**What to work on**
Copy word for word the line containing "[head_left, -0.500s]" together with all lines following it to the end of the listing below, without the pictures.
START Input data
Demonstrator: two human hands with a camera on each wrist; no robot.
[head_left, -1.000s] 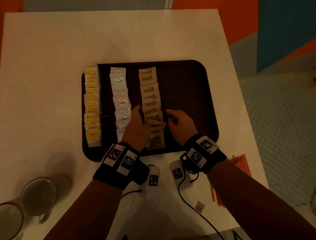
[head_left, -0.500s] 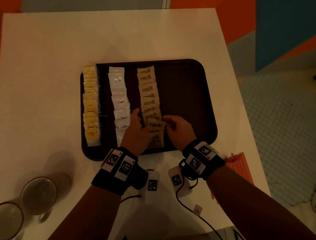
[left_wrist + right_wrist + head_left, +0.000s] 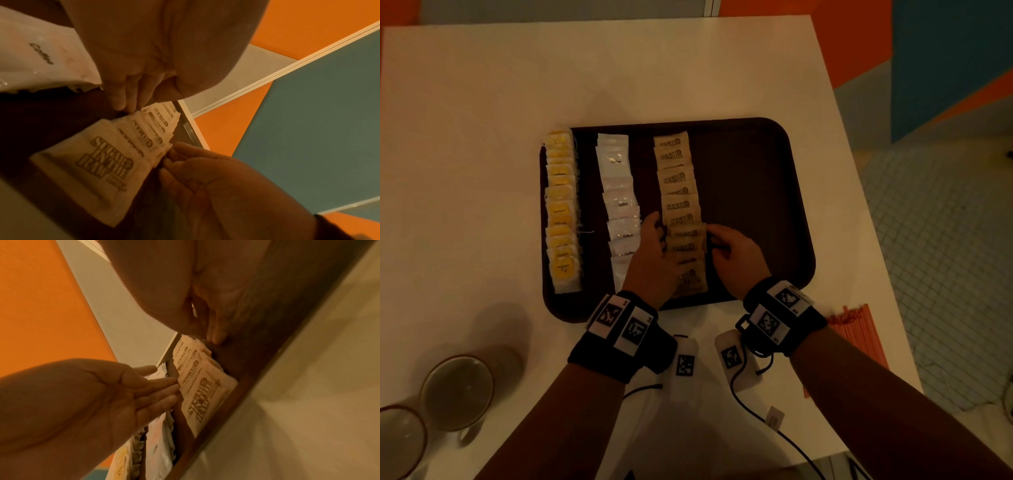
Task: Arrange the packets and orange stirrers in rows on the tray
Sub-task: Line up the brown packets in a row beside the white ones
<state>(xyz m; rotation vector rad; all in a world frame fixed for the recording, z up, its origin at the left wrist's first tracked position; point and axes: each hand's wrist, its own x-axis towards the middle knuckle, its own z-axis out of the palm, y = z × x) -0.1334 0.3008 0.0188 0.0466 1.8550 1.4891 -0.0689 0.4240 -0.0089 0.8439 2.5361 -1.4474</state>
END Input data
**Answer section**
[head_left, -0.500s] 
[left_wrist + right_wrist + head_left, +0.000s] 
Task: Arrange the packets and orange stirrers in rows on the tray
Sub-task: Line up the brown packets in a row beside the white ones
<state>(xyz m; rotation vector rad; all in a world frame fixed for the recording, z up, its origin at the left wrist's first tracked position; point and axes: each hand's wrist, its own x-axis towards the middle knuckle, its own z-axis out of the palm, y = z × x) -0.1334 0.3008 0.0188 0.0466 1.8550 1.4891 -0.0689 0.4240 -0.0089 0.8439 2.5361 -1.4474</state>

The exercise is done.